Haltung prägt Kultur
Nicht werten, offen und achtsam sein, zuhören, humorvoll und mutig sein, Respekt zeigen. Das sind einige Eigenschaften und Verhaltensweisen, die das Publikum für die Palliative Care als wichtig erachtet. Im Rahmen von Nelly Simmens Referat erscheinen sie als spontan entstandene Wortwolke auf der Leinwand. Die Palliative-Care-Expertin erklärt, dass unsere Haltung und unsere Werte prägend dafür sind, wie wir handeln, entscheiden und sprechen. Um ihr Potential zu nutzen, müssen wir uns ihnen bewusst sein und sie hinterfragen. Sie ist überzeugt, dass sich die Haltungen innerhalb eines Teams gegenseitig beeinflussen und am Ende auch die Strukturen, Prozesse und Konzepte einer Institution prägen. Konkret rät Simmen etwa, keine Floskeln wie «würdevolles Sterben» oder «Sorgekultur» zu nutzen bzw. sich über deren (individuelle) Bedeutung klar zu werden, genau hinzuhören, was hochaltrige Menschen wirklich wollen, und sich für ihre Lebensgeschichte aufrichtig zu interessieren.
Lücken schliessen
«Durch den Einsatz der MPCT (spezialisierte mobile Palliative-Care-Teams) konnten Symptome gelindert und ungewollte Verlegungen ins Spital vermieden werden», sagt Pflegefachfrau Palliative Care Verena Gantenbein im Fazit ihres Referats. Sie schliesst damit den Kreis zum ersten Vortrag des Nachmittags.
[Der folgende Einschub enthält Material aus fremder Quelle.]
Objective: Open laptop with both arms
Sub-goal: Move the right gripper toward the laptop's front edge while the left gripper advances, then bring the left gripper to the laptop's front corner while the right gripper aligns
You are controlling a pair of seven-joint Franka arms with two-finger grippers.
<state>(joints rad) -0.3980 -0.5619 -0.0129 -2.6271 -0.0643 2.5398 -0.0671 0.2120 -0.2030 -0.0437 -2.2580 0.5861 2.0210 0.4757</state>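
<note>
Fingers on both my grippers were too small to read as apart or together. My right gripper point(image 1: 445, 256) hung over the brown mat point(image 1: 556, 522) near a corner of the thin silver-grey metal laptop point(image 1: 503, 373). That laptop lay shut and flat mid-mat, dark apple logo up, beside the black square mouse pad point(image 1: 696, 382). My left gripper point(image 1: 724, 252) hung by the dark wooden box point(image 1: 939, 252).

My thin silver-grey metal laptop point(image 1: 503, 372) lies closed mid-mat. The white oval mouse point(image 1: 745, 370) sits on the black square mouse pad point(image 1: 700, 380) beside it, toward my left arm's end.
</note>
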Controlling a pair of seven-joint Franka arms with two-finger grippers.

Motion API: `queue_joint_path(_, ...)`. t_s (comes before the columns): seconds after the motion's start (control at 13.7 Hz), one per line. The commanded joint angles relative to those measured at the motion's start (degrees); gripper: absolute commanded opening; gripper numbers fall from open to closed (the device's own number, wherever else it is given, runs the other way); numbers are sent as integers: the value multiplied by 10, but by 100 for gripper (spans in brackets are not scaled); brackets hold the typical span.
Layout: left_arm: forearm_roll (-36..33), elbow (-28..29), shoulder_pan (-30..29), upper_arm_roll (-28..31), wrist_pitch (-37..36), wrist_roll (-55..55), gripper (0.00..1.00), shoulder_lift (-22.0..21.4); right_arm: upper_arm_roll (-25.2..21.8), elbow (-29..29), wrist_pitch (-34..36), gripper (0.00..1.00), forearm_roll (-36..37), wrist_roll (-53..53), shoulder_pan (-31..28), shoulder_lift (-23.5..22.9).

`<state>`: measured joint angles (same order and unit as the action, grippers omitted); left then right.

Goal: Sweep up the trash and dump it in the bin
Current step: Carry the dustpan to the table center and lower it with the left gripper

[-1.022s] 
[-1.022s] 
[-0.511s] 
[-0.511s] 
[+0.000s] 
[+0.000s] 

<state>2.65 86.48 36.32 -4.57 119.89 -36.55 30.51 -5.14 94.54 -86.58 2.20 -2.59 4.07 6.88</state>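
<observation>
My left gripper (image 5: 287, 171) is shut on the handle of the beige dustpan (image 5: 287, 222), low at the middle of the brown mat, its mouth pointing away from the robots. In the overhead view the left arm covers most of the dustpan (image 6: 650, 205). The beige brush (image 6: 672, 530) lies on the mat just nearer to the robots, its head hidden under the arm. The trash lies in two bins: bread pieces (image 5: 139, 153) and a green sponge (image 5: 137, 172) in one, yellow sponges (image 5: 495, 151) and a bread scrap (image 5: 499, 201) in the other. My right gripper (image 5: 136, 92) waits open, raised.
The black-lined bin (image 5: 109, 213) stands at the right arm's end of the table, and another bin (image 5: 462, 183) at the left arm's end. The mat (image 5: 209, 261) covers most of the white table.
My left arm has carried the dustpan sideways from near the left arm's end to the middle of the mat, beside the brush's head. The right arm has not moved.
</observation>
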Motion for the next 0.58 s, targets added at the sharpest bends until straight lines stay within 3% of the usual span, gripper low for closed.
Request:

Gantenbein stellt das städtische Pilotprojekt «Schliessung der wesentlichen Versorgungslücken in der Palliative Care» vor, dessen Verlängerung der Stadtrat jüngst beschlossen hat. Im Rahmen des Projekts wurde etwa die Bevölkerung, Betroffene und Nahestehende sowie Fachpersonen über Palliative Care informiert bzw. geschult oder die Dienste der eben erwähnten mobilen Palliative-Care-Teams weiterentwickelt. Fortan sollten sie nicht ausschliesslich innerhalb der Spitex tätig und finanziert sein, sondern auch in den Langzeitinstitutionen. Die Teams unterstützen beispielsweise 24/7 telefonisch oder vor Ort bei anspruchsvollen Palliativsituationen, beraten bzgl. Notfallplanung und Patientenverfügung oder moderieren Familien- und Rundtischgespräche im Heim. «Zögert nicht, uns zu rufen», ermutigt Gantenbein die Symposium-Teilnehmer*innen aus den Langzeitinstitutionen, «wir verstehen uns als Ergänzung und nehmen euch nichts weg, das Wichtigste bleibt das Team vor Ort.»
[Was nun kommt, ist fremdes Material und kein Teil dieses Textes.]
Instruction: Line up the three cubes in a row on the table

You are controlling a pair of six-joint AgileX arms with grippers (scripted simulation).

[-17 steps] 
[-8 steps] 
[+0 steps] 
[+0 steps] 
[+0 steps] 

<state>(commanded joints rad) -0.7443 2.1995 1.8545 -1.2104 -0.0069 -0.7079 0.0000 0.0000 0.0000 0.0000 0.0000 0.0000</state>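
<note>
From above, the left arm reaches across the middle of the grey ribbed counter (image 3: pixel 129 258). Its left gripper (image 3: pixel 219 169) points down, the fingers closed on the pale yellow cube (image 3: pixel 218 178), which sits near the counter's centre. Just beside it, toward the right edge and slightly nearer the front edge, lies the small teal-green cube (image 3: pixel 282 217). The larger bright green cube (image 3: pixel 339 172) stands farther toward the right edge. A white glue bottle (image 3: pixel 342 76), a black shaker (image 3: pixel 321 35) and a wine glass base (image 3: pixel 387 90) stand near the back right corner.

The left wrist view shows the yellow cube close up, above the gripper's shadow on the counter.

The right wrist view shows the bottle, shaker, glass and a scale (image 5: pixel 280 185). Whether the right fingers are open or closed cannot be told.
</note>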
Der Nachmittag im Gesundheitszentrum Mattenhof zeigt es: In der Palliative Care tat und tut sich was. Einige Versorgungslücken wurden geschlossen – dank politischen Engagements und Einsatzes an der Basis. Angesichts der demographischen Entwicklung und des Fachkräftemangels werden sich aber bestehende Lücken vergrössern und neue auftun. Sie werden weiterer Anstrengungen bedürfen, für deren Finanzierung besser heute als morgen Lösungen gefunden werden sollten, denn Palliative Care geht uns alle an.